§ **Task objective**
Retype the following data exactly, but leave its pictures out.

§ **Information supplied**
····················

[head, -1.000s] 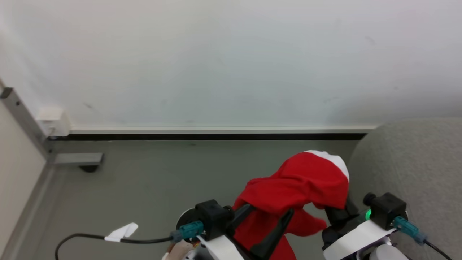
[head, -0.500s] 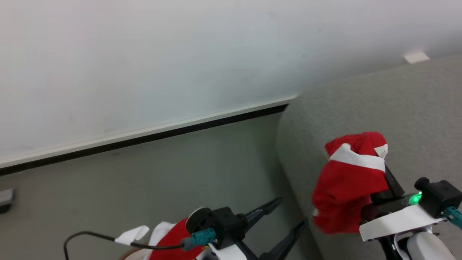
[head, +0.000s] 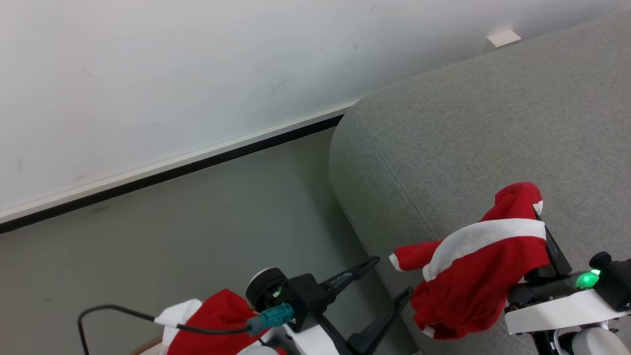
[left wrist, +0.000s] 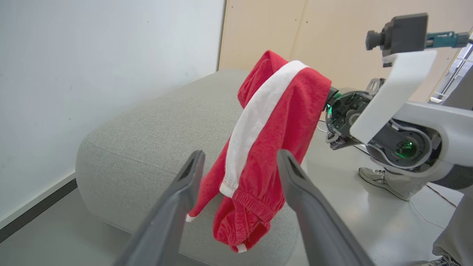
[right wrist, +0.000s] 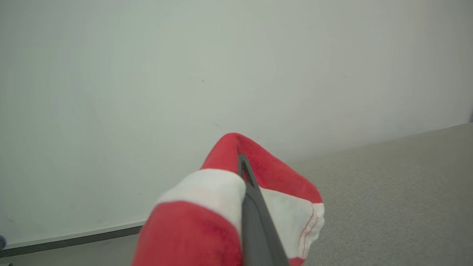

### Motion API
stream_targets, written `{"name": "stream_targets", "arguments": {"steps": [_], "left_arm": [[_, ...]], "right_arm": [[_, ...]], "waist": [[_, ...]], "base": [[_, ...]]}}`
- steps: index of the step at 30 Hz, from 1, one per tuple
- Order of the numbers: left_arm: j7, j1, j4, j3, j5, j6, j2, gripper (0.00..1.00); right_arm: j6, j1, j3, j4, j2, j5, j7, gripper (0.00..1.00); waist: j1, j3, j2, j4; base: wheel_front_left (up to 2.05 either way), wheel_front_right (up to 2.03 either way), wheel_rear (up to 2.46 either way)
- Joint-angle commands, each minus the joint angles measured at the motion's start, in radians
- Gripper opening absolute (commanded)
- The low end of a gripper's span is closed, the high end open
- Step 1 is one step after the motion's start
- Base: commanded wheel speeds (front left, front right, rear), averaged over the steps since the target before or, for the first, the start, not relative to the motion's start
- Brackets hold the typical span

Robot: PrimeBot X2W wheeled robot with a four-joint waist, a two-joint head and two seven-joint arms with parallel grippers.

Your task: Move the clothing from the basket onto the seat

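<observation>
So the right end effector is pinched tight on a fold of the red garment. It dangles over the seat's rounded near corner and isn't lying flat on it. Can't tell if the low end brushes the fabric. The left end effector is spread wide and empty, hovering just off that same corner. A second red piece sits low behind it.

What worries me is that a lot of the cloth droops right at the edge. Let go here and I'd bet it slides off that curve onto the floor. It's also draped over the finger, so it might cling instead of dropping. I'd carry it further in over the seat first.

Material-wise it's a soft, fleecy, floppy knit with a broad white stripe, a gathered elastic cuff and a stitched white hem. The seat is a coarse light grey weave with a seam and a fat rounded edge. The floor's smooth grey.
</observation>
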State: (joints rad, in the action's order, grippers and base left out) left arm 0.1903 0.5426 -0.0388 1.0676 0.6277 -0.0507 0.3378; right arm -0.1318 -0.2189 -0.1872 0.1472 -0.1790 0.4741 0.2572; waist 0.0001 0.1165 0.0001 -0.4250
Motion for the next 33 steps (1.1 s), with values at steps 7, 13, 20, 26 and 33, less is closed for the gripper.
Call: {"name": "stream_targets", "arguments": {"steps": [7,13,20,26,33], "left_arm": [[-0.002,0.024,-0.003,-0.004,-0.013,0.005,0.010,1.00],[-0.011,0.064,0.013,-0.004,-0.036,0.013,0.030,1.00],[-0.027,0.131,0.041,-0.012,-0.061,0.030,0.055,1.00],[-0.046,0.198,0.061,-0.016,-0.080,0.049,0.060,1.00],[-0.045,0.260,0.069,-0.032,-0.100,0.061,0.074,1.00]], "right_arm": [[0.002,-0.033,0.005,-0.026,-0.004,-0.015,-0.014,0.00],[0.002,-0.161,0.064,-0.044,-0.033,-0.056,-0.066,0.00],[0.002,-0.388,0.192,-0.085,-0.098,-0.151,-0.204,0.00],[0.002,-0.584,0.306,-0.065,-0.179,-0.177,-0.284,0.00],[0.002,-0.755,0.435,0.104,-0.318,-0.186,-0.311,0.00]], "waist": [[-0.0001,0.024,-0.0001,0.038],[-0.0001,0.098,-0.0001,0.084],[-0.0001,0.236,-0.0001,0.152],[-0.0001,0.365,-0.0001,0.228],[-0.0001,0.494,-0.0001,0.313]], "base": [[0.00,0.00,0.00],[0.00,0.00,0.00],[0.00,0.00,0.00],[0.00,0.00,0.00],[0.00,0.00,0.00]]}}
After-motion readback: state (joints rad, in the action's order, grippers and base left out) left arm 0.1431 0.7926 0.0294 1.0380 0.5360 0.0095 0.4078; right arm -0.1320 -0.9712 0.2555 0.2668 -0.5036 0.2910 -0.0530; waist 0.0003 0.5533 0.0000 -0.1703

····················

§ **Answer space**
[head, -1.000s] 
[head, -0.500s] 
[head, +0.000s] 
[left wrist, +0.000s] 
[right wrist, +0.000s] 

### Motion API
stream_targets, written `{"name": "stream_targets", "arguments": {"steps": [_], "left_arm": [[_, ...]], "right_arm": [[_, ...]], "waist": [[_, ...]], "base": [[_, ...]]}}`
- steps: index of the step at 30 Hz, from 1, one per tuple
- Order of the numbers: left_arm: j7, j1, j4, j3, j5, j6, j2, gripper (0.00..1.00); right_arm: j6, j1, j3, j4, j2, j5, j7, gripper (0.00..1.00); waist: j1, j3, j2, j4; base: wheel_front_left (up to 2.05 either way), wheel_front_right (up to 2.03 either way), wheel_rear (up to 2.46 either way)
- Joint-angle commands, each minus the joint angles measured at the motion's start, in radians
- Gripper opening absolute (commanded)
- The low end of a gripper's span is closed, the high end open
- Step 1 is one step after the motion's start
- Base: commanded wheel speeds (front left, front right, rear), averaged over the steps since the target before or, for the first, the start, not relative to the motion's start
- Brackets hold the typical span

Robot: PrimeBot X2W wheeled robot with a four-joint waist, a two-joint head and two seven-joint arms with parallel grippers.

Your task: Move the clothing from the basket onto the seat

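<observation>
So the right end effector is pinched tight on a fold of the red garment. It dangles over the seat's rounded near corner and isn't lying flat on it. Can't tell if the low end brushes the fabric. The left end effector is spread wide and empty, hovering just off that same corner. A second red piece sits low behind it.

What worries me is that a lot of the cloth droops right at the edge. Let go here and I'd bet it slides off that curve onto the floor. It's also draped over the finger, so it might cling instead of dropping. I'd carry it further in over the seat first.

Material-wise it's a soft, fleecy, floppy knit with a broad white stripe, a gathered elastic cuff and a stitched white hem. The seat is a coarse light grey weave with a seam and a fat rounded edge. The floor's smooth grey.
</observation>
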State: (joints rad, in the action's order, grippers and base left out) left arm 0.1903 0.5426 -0.0388 1.0676 0.6277 -0.0507 0.3378; right arm -0.1318 -0.2189 -0.1872 0.1472 -0.1790 0.4741 0.2572; waist 0.0001 0.1165 0.0001 -0.4250
Motion for the next 33 steps (1.1 s), with values at steps 7, 13, 20, 26 and 33, less is closed for the gripper.
Call: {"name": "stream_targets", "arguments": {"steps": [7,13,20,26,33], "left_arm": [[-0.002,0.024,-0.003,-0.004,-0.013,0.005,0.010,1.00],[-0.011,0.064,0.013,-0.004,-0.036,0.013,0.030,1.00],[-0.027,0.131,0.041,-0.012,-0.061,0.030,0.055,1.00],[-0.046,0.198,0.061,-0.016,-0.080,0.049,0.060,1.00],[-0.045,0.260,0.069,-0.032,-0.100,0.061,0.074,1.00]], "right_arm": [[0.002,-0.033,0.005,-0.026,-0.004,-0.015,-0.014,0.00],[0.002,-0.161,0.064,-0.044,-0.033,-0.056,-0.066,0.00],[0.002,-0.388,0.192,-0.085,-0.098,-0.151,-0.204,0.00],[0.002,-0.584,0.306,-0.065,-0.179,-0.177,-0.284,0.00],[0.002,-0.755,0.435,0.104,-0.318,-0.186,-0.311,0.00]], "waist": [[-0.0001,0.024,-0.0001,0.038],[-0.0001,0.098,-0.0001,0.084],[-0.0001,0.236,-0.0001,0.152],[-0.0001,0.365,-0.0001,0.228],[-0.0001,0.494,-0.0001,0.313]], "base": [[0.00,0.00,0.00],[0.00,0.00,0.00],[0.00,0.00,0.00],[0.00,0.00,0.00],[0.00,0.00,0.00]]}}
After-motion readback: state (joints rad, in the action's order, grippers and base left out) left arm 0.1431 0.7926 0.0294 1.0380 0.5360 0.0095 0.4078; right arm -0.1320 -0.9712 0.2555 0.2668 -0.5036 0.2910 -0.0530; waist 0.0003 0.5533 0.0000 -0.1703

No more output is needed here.